#### TASK DIRECTIONS
Find every line of the listing below where "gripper" appears, and copy it.

+===+

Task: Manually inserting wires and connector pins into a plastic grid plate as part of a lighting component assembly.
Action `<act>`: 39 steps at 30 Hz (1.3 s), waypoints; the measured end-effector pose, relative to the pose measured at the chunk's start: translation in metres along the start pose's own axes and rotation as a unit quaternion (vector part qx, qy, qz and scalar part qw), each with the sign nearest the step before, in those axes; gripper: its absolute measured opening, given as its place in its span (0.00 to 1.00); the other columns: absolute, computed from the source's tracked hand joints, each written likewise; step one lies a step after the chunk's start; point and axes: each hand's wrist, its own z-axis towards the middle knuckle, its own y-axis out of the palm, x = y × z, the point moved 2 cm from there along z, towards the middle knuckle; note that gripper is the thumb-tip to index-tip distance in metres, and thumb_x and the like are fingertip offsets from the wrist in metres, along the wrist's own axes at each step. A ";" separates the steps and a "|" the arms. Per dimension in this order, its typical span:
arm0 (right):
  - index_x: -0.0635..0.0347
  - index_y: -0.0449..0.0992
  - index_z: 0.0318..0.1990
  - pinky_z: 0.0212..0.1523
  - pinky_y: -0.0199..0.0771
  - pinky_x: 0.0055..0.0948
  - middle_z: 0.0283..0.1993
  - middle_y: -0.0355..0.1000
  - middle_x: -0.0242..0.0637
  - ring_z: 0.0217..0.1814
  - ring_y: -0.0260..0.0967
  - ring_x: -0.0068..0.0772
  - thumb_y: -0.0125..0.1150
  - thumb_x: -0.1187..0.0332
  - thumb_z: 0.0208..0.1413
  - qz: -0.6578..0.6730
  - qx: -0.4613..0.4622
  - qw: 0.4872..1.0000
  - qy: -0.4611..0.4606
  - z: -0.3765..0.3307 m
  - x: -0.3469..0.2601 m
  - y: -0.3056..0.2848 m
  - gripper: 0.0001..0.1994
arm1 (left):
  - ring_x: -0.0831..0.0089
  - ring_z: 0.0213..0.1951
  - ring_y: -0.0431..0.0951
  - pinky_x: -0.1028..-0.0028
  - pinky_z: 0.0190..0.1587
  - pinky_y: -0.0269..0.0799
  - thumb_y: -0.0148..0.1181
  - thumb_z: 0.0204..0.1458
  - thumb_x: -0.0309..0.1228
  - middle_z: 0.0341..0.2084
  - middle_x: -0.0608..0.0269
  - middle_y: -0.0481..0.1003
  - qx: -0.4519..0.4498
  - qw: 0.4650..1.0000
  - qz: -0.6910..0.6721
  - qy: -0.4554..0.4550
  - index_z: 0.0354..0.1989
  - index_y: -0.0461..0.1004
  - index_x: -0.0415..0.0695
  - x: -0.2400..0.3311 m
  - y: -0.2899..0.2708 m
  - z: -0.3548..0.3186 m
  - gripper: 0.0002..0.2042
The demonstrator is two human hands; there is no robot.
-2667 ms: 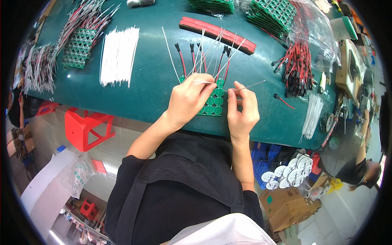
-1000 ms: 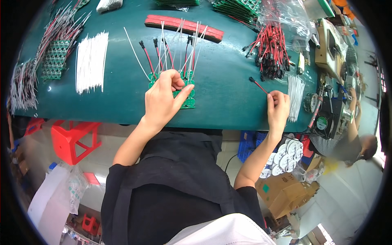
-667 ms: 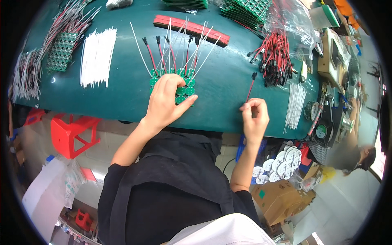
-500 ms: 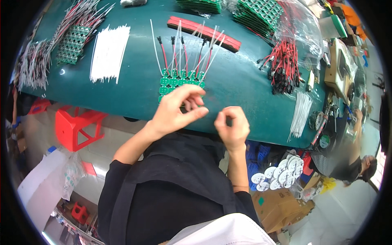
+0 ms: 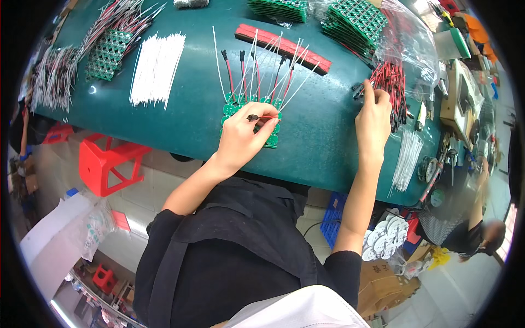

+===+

#### SOLUTION FOR THIS EXERCISE
Action `<act>`: 39 steps at 30 Hz (1.3 s), waypoints; the measured end-effector pose, relative to the pose measured at the chunk's start: translation in metres along the start pose's own axes and rotation as a unit quaternion (vector part qx, qy, qz and scalar part qw), each with the sign nearest the step before, in those axes; gripper: its absolute measured opening, given as its place in its span (0.00 to 1.00); the other columns: absolute, computed from the source's tracked hand joints, each written likewise; step one lies a step after the chunk's start; point and axes: each hand's wrist, its own z-axis towards the middle knuckle, its own y-axis out of the palm, x = y × z, the point moved 2 cm from there along z, towards the middle knuckle; note that gripper is the thumb-tip to index-tip distance in metres, and thumb_x and the like are fingertip offsets from the wrist in metres, along the wrist's own axes at each step. A ";" separates the steps and a "|" the arms. Per dimension in this order, its typical span:
  - gripper: 0.0001..0.1994
  - gripper: 0.0002..0.2042

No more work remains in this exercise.